Until 2019, Pestalozzi International Village UK sponsored students from developing countries to study the International Baccalaureate Diploma Course programme and then A Levels at Sussex Coast College Hastings, (formerly called Hastings College of Arts and Technology) in St Leonards-on-Sea. From 2016 - 2019 students attended Claremont School in Bodiam. The charity relies on contributions from the public government bodies and individuals.

History

Pestalozzi International Foundation is an educational charity which is based in St Leonards on sea, East Sussex, England. The charity was founded in the UK in 1957 to support the Pestalozzi Swiss Village in Switzerland. The village was built on a  estate in Sedlescombe, UK and opened in 1959. 40 children between the ages of 10 and 18 from 15 European countries were accommodated and educated according to the principles of Swiss educationist called Johann Heinrich Pestalozzi. Children were educated in local schools in Hastings and St Leonards-on-Sea. In later years, the trust's focus has changed to providing educational opportunities for young people aged 16 to 19 who are academically bright but financially disadvantaged. Pestalozzi Scholars studied the International Baccalaureate at Sussex Coast College Hastings. They come from different countries, live and learn together. While in the village, scholars participated in other programmes such Pestalozzi Outreach educational programmes, gardening, Ecolab and others. In 2016, some of the Pestalozzi Scholars attended Claremont Sixth Form to study A Levels.

Educational programme
In September 2019, the scholarship programme evolved and Pestalozzi now works in partnership with United World Colleges. The Pestalozzi-UWC scholars now attend UWC Atlantic in Wales where they study the International Baccalaureate Diploma course.From 2022 students will also attend UWC Mostar.

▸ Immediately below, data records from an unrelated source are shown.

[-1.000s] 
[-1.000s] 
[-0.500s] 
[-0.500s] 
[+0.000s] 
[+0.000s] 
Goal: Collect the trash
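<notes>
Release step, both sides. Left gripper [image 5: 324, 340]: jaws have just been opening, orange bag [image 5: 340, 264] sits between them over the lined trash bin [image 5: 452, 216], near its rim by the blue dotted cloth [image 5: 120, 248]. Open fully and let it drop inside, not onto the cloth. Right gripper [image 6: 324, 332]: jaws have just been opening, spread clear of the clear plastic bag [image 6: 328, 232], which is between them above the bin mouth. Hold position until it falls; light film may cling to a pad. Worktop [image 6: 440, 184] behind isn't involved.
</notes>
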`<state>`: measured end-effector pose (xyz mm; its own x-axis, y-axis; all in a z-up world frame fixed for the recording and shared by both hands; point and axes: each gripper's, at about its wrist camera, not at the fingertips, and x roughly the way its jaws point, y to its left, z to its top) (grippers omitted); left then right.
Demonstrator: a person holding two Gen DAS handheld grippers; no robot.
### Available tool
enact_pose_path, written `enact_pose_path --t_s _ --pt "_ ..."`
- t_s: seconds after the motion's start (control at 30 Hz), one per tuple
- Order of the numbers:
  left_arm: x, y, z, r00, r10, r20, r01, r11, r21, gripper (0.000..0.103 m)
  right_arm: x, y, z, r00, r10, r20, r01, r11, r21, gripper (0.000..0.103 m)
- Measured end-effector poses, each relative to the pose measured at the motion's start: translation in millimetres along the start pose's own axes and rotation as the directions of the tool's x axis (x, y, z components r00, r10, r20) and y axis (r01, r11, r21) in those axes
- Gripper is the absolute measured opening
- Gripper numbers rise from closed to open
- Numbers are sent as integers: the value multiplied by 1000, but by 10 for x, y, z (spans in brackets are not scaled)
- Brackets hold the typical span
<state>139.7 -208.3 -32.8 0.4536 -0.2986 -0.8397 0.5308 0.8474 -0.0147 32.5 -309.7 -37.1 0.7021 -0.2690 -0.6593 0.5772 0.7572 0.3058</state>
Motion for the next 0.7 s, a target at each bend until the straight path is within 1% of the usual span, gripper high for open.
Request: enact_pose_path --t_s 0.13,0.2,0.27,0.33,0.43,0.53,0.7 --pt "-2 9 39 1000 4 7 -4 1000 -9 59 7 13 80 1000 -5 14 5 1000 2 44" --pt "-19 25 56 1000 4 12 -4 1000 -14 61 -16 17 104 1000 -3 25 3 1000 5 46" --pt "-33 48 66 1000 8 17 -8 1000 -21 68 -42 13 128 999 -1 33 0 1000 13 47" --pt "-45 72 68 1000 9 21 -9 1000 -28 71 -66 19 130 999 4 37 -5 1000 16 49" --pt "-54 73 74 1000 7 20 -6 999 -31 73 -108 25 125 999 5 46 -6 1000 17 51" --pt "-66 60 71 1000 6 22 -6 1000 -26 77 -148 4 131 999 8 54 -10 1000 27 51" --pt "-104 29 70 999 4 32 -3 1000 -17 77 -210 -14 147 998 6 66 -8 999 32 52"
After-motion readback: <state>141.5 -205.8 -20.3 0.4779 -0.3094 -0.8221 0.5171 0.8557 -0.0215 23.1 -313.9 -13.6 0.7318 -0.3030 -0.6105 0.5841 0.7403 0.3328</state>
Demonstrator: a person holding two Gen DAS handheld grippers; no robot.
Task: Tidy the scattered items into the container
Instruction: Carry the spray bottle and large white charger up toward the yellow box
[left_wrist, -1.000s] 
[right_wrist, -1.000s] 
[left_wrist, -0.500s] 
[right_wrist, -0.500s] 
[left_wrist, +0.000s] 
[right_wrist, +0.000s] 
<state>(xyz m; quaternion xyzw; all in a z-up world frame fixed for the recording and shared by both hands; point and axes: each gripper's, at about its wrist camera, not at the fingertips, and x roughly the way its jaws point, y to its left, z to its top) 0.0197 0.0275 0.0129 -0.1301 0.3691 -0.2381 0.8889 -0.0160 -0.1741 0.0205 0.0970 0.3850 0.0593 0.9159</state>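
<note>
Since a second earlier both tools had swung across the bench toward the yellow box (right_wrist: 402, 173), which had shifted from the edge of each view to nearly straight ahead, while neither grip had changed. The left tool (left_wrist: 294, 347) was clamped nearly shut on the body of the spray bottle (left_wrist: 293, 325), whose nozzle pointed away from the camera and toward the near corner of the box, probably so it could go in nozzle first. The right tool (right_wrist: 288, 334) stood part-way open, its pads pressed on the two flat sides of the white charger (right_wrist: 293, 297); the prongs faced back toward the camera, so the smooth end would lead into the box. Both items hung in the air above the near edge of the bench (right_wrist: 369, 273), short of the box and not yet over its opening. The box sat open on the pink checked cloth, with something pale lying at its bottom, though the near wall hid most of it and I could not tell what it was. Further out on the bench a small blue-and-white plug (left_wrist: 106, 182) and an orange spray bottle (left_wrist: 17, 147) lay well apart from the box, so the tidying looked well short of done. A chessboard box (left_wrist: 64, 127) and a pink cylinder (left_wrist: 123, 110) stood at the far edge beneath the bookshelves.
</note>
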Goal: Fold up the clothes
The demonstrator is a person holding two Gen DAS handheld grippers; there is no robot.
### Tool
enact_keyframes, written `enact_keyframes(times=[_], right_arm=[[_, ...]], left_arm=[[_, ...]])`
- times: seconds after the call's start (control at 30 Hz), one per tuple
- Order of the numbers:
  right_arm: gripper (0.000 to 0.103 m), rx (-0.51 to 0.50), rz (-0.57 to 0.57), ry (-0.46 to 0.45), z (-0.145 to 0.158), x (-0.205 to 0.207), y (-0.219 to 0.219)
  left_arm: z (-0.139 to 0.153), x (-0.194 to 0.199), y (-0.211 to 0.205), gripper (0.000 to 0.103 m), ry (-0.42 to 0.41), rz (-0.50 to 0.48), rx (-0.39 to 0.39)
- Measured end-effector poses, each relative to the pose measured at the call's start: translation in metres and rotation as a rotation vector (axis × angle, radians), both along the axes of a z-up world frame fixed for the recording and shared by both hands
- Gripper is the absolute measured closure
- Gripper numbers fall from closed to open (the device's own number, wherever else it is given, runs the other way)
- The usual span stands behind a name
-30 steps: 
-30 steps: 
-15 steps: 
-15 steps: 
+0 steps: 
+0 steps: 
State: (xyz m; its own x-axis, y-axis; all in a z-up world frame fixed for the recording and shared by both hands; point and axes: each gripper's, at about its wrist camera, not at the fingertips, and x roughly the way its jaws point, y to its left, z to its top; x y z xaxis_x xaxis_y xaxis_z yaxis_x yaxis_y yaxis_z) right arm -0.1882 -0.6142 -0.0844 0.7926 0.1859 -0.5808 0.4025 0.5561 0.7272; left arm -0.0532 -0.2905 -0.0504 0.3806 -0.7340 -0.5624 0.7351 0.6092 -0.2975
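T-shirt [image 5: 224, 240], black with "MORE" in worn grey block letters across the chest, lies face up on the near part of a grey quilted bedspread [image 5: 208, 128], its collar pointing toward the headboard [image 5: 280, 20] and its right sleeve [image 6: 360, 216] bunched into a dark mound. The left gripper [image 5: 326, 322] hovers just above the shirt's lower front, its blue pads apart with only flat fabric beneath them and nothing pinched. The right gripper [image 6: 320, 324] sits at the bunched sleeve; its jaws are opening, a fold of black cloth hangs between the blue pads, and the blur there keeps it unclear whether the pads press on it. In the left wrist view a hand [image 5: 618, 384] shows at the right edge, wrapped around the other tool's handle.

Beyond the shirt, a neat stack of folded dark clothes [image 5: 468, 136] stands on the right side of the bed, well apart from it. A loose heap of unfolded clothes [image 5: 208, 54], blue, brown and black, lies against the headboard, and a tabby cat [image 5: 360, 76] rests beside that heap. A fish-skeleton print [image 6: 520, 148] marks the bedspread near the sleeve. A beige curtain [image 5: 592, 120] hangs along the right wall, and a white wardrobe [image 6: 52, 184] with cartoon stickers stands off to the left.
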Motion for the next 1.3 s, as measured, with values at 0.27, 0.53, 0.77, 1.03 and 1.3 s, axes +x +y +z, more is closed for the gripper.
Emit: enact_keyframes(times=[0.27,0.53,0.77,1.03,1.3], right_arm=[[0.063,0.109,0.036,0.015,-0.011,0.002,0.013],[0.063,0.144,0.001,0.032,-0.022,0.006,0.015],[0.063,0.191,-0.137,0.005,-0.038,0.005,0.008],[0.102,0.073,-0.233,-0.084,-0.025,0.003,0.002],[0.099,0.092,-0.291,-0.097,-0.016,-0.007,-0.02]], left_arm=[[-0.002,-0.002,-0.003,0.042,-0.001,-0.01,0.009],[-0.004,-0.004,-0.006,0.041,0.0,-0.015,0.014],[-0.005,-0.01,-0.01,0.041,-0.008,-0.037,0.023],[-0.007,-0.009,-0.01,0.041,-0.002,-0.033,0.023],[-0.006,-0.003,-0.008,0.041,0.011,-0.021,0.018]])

Pestalozzi International Foundation still works with young people from the most marginalised communities of Belize, Bhutan, India, Indonesia, Nepal, Uganda, Zambia and Zimbabwe as well as Tibetans in exile in India and Nepal. In many of these countries the schools struggle to meet the needs of high-achieving, low income students. These young people are passionate about using their education to make a positive difference in society.

Patron and management
The Duke of Gloucester GCVO is the Patron of Pestalozzi International Village Trust. The Foundation is headed by a Chair of Trustees.